◆ GIVEN MATERIAL ◆

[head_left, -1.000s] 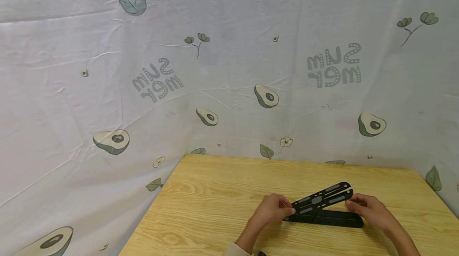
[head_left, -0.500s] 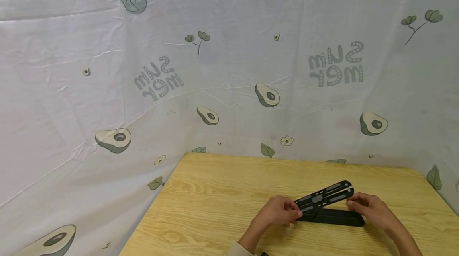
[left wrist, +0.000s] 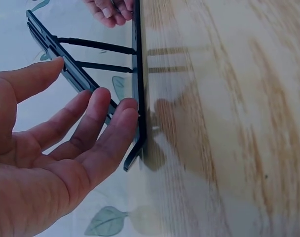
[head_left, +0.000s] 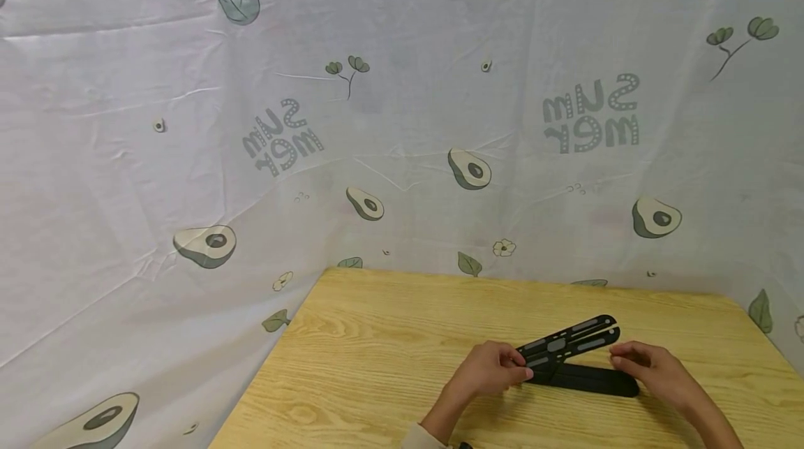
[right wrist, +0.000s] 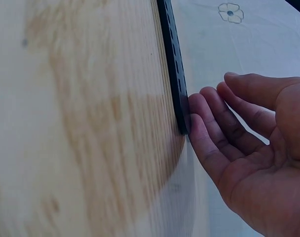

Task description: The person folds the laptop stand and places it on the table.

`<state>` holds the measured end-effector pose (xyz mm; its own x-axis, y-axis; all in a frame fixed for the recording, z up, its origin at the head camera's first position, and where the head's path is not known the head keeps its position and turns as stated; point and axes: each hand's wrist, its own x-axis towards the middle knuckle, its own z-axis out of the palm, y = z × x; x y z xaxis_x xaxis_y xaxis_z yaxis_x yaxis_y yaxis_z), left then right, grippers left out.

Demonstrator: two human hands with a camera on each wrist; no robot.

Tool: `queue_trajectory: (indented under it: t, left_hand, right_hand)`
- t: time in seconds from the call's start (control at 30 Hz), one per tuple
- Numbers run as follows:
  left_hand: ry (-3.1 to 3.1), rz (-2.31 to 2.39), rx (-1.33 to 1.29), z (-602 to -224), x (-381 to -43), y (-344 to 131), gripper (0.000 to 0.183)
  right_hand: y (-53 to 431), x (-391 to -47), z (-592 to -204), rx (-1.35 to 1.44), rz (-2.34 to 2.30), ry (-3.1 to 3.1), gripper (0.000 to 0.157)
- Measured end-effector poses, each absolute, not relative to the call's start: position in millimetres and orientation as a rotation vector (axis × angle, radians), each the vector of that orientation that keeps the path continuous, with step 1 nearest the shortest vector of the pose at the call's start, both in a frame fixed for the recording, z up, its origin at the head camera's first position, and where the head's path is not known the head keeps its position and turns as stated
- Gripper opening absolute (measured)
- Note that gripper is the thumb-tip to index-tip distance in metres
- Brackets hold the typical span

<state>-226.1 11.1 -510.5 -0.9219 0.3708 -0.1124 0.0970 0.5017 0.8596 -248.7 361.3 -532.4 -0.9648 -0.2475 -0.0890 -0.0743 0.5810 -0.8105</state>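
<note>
A black folding laptop stand [head_left: 556, 346] rests on the table, its slotted upper plate with grey pads raised at an angle over the long flat base [head_left: 597, 380]. Two thin struts [left wrist: 98, 46] join the plate and base in the left wrist view. My left hand [head_left: 490, 369] holds the stand's left end, thumb on the near side and fingers on the far side; it hides that end in the head view. Beside the base's right end is my right hand [head_left: 656, 373], fingers loosely bent. In the right wrist view its fingertips [right wrist: 197, 123] lie against or very near the base end.
The wood-grain table [head_left: 377, 337] extends left of and behind the stand. A pale sheet [head_left: 402, 121] printed with avocados, leaves and mirrored lettering hangs behind the table and along its left side.
My left hand has shifted a little right along the stand, covering its left end. The right hand and the stand's raised angle look nearly the same; the head view has shifted slightly.
</note>
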Motion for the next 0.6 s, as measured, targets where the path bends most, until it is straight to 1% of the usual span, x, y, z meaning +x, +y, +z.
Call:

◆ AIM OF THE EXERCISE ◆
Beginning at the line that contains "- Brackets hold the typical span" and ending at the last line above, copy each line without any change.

◆ EXPECTED ANSWER ◆
- Brackets hold the typical span

<state>-226.1 11.1 -510.5 -0.9219 0.3708 -0.1124 0.0970 0.5017 0.8596 -248.7 361.3 -532.4 -0.9648 -0.2475 -0.0890 -0.0743 0.5810 -0.8105</state>
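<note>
A black folding laptop stand [head_left: 556, 346] rests on the table, its slotted upper plate with grey pads raised at an angle over the long flat base [head_left: 597, 380]. Two thin struts [left wrist: 98, 46] join the plate and base in the left wrist view. My left hand [head_left: 490, 369] holds the stand's left end, thumb on the near side and fingers on the far side; it hides that end in the head view. Beside the base's right end is my right hand [head_left: 656, 373], fingers loosely bent. In the right wrist view its fingertips [right wrist: 197, 123] lie against or very near the base end.
The wood-grain table [head_left: 377, 337] extends left of and behind the stand. A pale sheet [head_left: 402, 121] printed with avocados, leaves and mirrored lettering hangs behind the table and along its left side.
My left hand has shifted a little right along the stand, covering its left end. The right hand and the stand's raised angle look nearly the same; the head view has shifted slightly.
</note>
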Motion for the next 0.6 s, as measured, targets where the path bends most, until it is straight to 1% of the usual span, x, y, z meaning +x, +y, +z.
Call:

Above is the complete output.